■ Exercise requirements ■
Skip the images and restate every line of the records exactly.

─── Information given ───

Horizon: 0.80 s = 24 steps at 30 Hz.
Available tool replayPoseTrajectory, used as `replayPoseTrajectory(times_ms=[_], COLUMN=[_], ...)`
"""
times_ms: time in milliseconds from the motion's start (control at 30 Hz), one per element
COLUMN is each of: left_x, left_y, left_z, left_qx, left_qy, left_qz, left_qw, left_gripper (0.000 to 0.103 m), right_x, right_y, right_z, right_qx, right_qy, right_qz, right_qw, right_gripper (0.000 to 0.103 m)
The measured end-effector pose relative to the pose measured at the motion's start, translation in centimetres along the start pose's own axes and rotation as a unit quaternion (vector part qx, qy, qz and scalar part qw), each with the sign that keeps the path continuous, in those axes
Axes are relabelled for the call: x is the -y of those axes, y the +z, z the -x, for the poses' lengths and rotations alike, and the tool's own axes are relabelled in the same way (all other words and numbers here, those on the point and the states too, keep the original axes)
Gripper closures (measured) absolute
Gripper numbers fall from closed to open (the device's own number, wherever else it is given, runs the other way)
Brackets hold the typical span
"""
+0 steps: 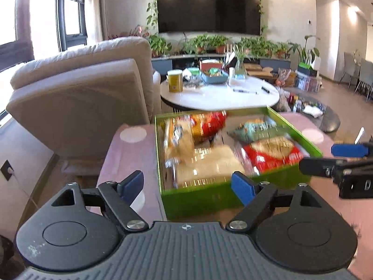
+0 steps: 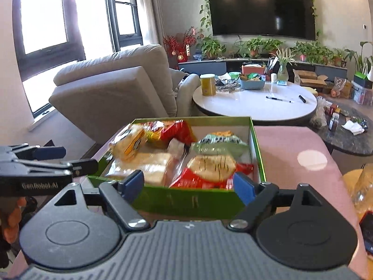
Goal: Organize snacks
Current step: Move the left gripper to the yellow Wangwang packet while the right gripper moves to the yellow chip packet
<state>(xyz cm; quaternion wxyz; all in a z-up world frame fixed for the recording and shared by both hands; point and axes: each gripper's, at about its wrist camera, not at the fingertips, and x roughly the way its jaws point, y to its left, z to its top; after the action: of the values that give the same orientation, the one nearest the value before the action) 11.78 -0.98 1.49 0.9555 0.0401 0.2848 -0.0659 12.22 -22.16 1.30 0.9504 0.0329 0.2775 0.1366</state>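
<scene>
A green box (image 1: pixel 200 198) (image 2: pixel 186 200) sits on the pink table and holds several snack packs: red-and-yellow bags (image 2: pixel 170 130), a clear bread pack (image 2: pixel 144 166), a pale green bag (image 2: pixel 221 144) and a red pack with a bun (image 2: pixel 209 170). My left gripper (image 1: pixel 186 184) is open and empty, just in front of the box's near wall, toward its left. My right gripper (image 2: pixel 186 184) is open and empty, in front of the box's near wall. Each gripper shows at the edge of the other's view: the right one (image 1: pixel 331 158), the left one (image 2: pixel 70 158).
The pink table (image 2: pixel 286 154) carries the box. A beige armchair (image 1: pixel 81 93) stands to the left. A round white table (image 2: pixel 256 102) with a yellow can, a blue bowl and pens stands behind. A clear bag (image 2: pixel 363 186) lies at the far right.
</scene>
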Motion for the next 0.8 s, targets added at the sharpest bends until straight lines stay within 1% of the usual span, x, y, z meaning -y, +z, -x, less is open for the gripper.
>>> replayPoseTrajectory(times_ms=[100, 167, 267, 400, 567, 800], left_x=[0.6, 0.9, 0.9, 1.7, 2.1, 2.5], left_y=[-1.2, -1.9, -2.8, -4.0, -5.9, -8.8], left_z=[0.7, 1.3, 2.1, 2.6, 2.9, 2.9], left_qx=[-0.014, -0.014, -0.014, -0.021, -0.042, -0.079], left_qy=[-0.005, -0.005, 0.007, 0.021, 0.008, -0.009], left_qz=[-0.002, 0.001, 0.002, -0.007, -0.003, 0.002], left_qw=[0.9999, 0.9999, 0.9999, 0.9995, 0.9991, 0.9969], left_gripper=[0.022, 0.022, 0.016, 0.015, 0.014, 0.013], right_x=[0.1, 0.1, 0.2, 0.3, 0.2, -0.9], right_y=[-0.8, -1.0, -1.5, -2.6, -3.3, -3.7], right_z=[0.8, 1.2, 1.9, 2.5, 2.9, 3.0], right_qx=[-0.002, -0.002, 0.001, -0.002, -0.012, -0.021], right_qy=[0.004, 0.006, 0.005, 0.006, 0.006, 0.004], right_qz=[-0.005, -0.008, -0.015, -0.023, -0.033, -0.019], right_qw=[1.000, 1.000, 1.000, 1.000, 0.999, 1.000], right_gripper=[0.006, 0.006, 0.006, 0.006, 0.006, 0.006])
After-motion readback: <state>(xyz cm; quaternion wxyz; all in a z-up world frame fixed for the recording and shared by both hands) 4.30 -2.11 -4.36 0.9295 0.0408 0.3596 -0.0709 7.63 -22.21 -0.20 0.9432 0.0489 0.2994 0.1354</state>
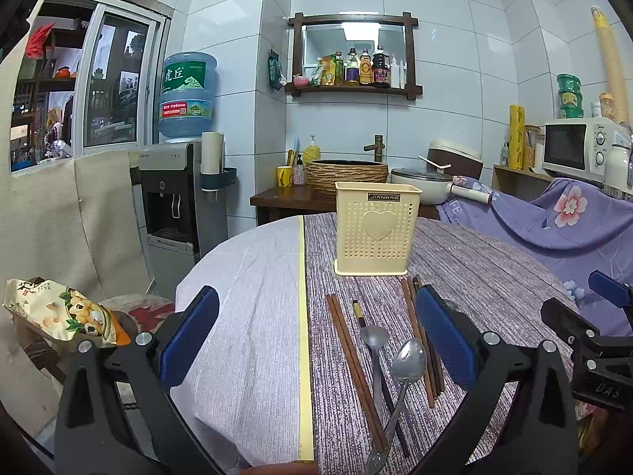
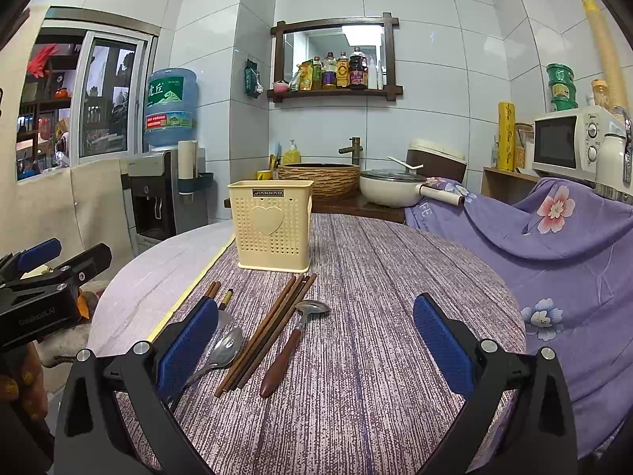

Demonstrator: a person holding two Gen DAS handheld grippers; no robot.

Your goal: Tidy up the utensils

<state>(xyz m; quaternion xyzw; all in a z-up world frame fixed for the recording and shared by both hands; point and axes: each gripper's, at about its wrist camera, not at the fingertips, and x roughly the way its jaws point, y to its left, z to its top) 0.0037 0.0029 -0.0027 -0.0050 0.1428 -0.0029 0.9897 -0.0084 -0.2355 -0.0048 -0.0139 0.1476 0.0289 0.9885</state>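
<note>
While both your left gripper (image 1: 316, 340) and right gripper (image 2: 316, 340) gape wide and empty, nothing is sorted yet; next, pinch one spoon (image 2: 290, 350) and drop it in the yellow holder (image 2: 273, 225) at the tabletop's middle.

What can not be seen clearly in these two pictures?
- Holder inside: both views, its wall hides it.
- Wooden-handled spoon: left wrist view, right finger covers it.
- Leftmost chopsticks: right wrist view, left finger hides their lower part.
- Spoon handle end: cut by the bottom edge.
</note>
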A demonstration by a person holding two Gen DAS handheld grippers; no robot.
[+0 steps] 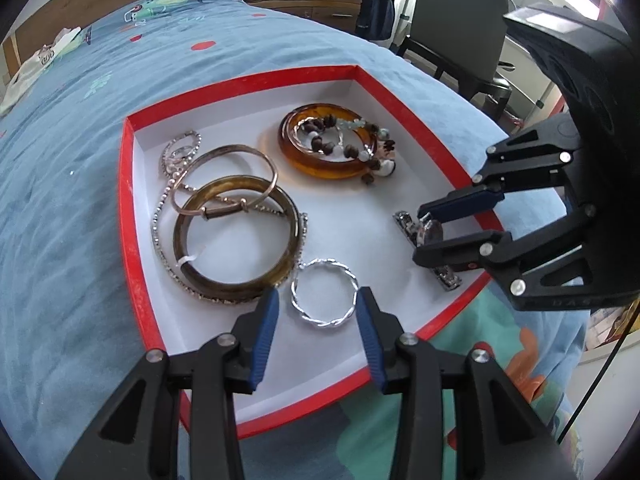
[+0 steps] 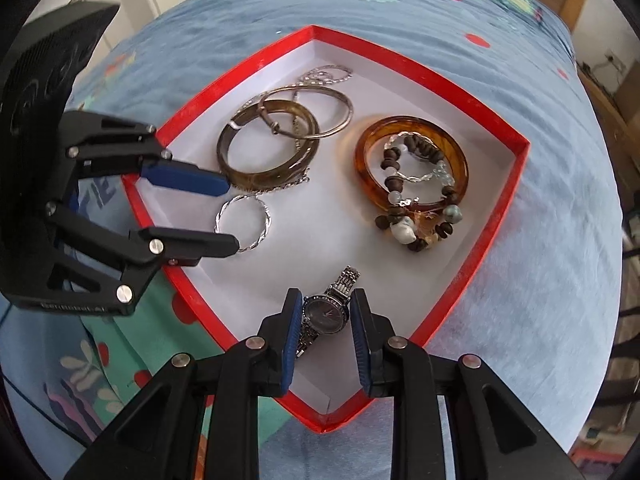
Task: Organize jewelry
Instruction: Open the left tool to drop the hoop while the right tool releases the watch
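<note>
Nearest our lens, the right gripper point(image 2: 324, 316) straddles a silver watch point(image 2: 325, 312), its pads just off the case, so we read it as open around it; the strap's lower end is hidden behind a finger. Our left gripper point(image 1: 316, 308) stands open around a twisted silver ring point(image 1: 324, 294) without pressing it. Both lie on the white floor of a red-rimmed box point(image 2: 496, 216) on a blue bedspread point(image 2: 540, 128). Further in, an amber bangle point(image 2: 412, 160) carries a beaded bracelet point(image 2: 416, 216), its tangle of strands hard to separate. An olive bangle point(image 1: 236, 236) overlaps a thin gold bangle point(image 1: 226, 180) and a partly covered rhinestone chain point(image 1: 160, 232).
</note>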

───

■ Response to the task ■
Horizon: 0.80 s = 24 steps at 30 Hz.
Available tool replayPoseTrajectory, used as `replayPoseTrajectory(times_ms=[_], COLUMN=[_], ...)`
"""
times_ms: time in milliseconds from the motion's start (control at 30 Hz), one per element
COLUMN is each of: left_x, left_y, left_z, left_qx, left_qy, left_qz, left_qw, left_gripper (0.000 to 0.103 m), right_x, right_y, right_z, right_qx, right_qy, right_qz, right_qw, right_gripper (0.000 to 0.103 m)
The measured end-effector pose relative to the pose measured at the motion's start, translation in centimetres along the start pose's own axes and rotation as a unit quaternion (vector part qx, qy, qz and scalar part qw), each with the sign that keeps the path continuous, in those axes
Axes are relabelled for the call: x is the -y of those axes, y the +z, z the -x, for the poses' lengths and rotations alike, and the tool's own axes are relabelled in the same way (all other words and numbers here, those on the point and the states too, keep the original axes)
Gripper closures (measured) absolute
Gripper numbers fall from closed to open (the device's own number, wherever else it is given, runs the other way)
Brackets hold the typical span
"""
+0 steps: 
+0 steps: 
Goal: Organize snacks
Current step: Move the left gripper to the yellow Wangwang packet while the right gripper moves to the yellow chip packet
<state>(xyz cm; quaternion wxyz; all in a z-up world frame fixed for the recording and shared by both hands; point and axes: each gripper's, at about its wrist camera, not at the fingertips, and x roughly the way its jaws point, y to its left, z to its top; after the action: of the values that give the same orientation, the one nearest the value before the action) 11.78 -0.98 1.49 0.9555 0.0401 0.2848 -0.0659 12.22 -22.16 1.30 0.9504 0.0329 0.2775 0.1366</state>
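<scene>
A green box (image 1: pixel 200 198) (image 2: pixel 186 200) sits on the pink table and holds several snack packs: red-and-yellow bags (image 2: pixel 170 130), a clear bread pack (image 2: pixel 144 166), a pale green bag (image 2: pixel 221 144) and a red pack with a bun (image 2: pixel 209 170). My left gripper (image 1: pixel 186 184) is open and empty, just in front of the box's near wall, toward its left. My right gripper (image 2: pixel 186 184) is open and empty, in front of the box's near wall. Each gripper shows at the edge of the other's view: the right one (image 1: pixel 331 158), the left one (image 2: pixel 70 158).
The pink table (image 2: pixel 286 154) carries the box. A beige armchair (image 1: pixel 81 93) stands to the left. A round white table (image 2: pixel 256 102) with a yellow can, a blue bowl and pens stands behind. A clear bag (image 2: pixel 363 186) lies at the far right.
</scene>
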Motion for the next 0.8 s, targets added at the sharpest bends until straight lines stay within 1% of the usual span, x, y, z meaning -y, +z, -x, less is open for the gripper.
>>> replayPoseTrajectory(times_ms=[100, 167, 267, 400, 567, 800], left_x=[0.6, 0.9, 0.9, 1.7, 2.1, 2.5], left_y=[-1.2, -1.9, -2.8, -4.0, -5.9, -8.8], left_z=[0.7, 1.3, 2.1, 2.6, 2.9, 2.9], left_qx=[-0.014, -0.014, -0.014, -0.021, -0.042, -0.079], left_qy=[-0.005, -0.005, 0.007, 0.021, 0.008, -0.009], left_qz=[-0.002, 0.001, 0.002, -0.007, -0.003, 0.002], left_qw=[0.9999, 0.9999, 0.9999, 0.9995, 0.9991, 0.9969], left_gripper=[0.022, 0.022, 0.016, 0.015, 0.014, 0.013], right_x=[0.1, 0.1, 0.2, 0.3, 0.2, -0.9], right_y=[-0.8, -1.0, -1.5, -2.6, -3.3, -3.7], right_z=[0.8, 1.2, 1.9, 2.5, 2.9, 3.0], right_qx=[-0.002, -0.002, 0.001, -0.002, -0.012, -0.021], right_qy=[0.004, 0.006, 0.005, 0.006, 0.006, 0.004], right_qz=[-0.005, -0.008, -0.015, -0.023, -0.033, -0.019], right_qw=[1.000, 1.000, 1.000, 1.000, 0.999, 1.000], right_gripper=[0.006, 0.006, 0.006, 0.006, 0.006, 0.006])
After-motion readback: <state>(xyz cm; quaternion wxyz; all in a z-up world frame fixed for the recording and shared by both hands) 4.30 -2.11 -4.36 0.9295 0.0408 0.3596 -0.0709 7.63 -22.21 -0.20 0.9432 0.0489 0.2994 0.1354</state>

Demonstrator: a person holding two Gen DAS handheld grippers; no robot.

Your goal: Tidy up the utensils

<state>(xyz m; quaternion xyzw; all in a z-up world frame fixed for the recording and shared by both hands; point and axes: each gripper's, at about its wrist camera, not at the fingertips, and x roughly the way its jaws point, y to its left, z to its top) 0.0037 0.0029 -0.0027 -0.0050 0.1428 -0.0029 0.9897 -0.0084 -0.2355 -0.0048 -0.0139 0.1476 0.0289 0.9885</state>
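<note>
While both your left gripper (image 1: 316, 340) and right gripper (image 2: 316, 340) gape wide and empty, nothing is sorted yet; next, pinch one spoon (image 2: 290, 350) and drop it in the yellow holder (image 2: 273, 225) at the tabletop's middle.

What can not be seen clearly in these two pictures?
- Holder inside: both views, its wall hides it.
- Wooden-handled spoon: left wrist view, right finger covers it.
- Leftmost chopsticks: right wrist view, left finger hides their lower part.
- Spoon handle end: cut by the bottom edge.
</note>
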A demonstration by a person holding two Gen DAS handheld grippers; no robot.
[+0 steps] 
[+0 steps] 
Task: Organize jewelry
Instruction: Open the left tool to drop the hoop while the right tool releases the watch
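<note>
Nearest our lens, the right gripper point(image 2: 324, 316) straddles a silver watch point(image 2: 325, 312), its pads just off the case, so we read it as open around it; the strap's lower end is hidden behind a finger. Our left gripper point(image 1: 316, 308) stands open around a twisted silver ring point(image 1: 324, 294) without pressing it. Both lie on the white floor of a red-rimmed box point(image 2: 496, 216) on a blue bedspread point(image 2: 540, 128). Further in, an amber bangle point(image 2: 412, 160) carries a beaded bracelet point(image 2: 416, 216), its tangle of strands hard to separate. An olive bangle point(image 1: 236, 236) overlaps a thin gold bangle point(image 1: 226, 180) and a partly covered rhinestone chain point(image 1: 160, 232).
</note>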

No other output is needed; the exercise is complete.